Loughlin and Giannulli were scheduled to go on trial in October on charges they allegedly paid $500,000 to get their daughters into the University of Southern California as crew recruits even though neither girl was a rower.

They denied paying bribes, calling their payments legitimate donations.

The Hollywood couple were among 16 parents originally indicted on the charge of money laundering conspiracy for their involvement in the scandal. The charge came with a possible maximum sentence of 20 years in prison. According to the government, the two are now the 23rd and 24th parents to plead guilty in the college admissions case.
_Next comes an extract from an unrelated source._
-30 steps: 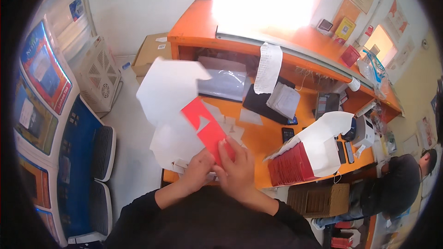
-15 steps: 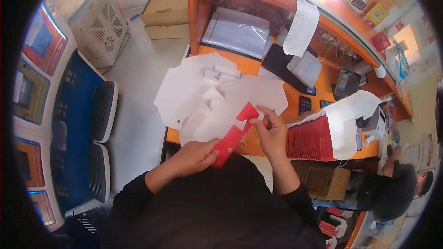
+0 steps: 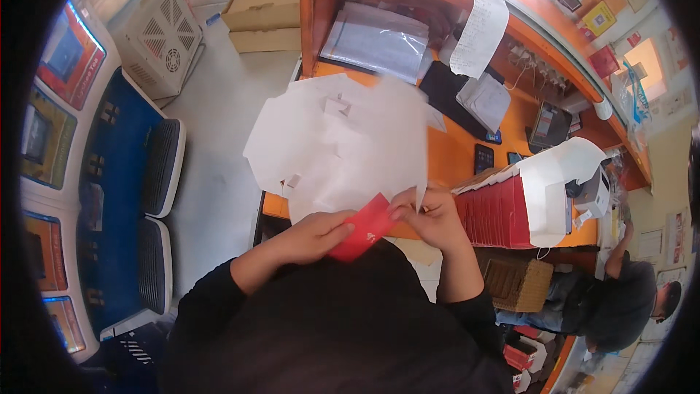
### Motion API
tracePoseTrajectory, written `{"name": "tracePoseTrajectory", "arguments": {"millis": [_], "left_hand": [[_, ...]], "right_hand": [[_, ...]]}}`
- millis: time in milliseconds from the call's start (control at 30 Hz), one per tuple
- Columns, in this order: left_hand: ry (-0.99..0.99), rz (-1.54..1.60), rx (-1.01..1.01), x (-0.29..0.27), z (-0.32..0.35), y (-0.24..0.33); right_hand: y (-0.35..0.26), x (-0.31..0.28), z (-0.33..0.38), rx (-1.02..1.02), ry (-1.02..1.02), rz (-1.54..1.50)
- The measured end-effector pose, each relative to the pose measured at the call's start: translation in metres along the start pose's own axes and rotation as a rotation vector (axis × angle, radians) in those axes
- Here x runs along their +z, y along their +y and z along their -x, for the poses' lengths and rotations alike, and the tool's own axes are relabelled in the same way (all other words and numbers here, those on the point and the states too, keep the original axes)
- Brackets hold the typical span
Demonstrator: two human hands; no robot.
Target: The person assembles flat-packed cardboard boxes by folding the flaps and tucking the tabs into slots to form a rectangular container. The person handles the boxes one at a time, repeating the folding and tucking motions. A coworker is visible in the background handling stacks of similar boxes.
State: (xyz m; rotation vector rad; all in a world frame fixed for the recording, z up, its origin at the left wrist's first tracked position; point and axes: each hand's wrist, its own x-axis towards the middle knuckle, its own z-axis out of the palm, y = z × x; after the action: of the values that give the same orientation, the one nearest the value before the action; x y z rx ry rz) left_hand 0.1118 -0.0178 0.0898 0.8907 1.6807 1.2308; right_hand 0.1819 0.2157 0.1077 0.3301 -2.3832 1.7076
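Observation:
My left hand (image 3: 310,237) is closed on a red card panel (image 3: 364,230) with a small white mark, held close in front of my body. The fingers of my right hand (image 3: 430,213) pinch the panel's right end, and a thin white edge shows beside them. Just beyond, a large white card sheet (image 3: 386,113), blurred on its right side, lies over other white carton blanks (image 3: 281,128) on the orange desk. Whether the red panel is joined to the white sheet cannot be told.
A row of red and white folded cartons (image 3: 496,215) stands at the right on the orange desk (image 3: 467,149). A black phone (image 3: 483,157) lies behind it. A paper strip (image 3: 479,33) hangs from the shelf. A wicker basket (image 3: 518,284) and another person (image 3: 620,295) are at the lower right.
The large white sheet has shifted and swung up by my right hand, covering more of the blanks. The red strip, notched before, now shows as a shorter panel; my right hand has come lower.

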Motion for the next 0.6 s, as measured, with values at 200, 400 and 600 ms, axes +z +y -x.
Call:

Both, along with 48 others, were arrested after federal prosecutors in Boston unsealed a criminal complaint in March 2019, which charged all with conspiracy to commit mail fraud and honest services mail fraud for allegedly cheating the collegiate system in order for their children to be admitted to upper-echelon universities.

Actress Felicity Huffman was also ensnared in the scandal. She pleaded guilty last May and was sentenced to 14 days in prison, a $30,000 fine and 250 hours of community service. She reported to prison Oct. 15, 2019, and was released from prison on Oct. 25. 

“Under the plea agreements filed today, these defendants will serve prison terms reflecting their respective roles in a conspiracy to corrupt the college admissions process and which are consistent with prior sentences in this case. We will continue to pursue accountability for undermining the integrity of college admissions,” said United States Attorney Andrew Lelling.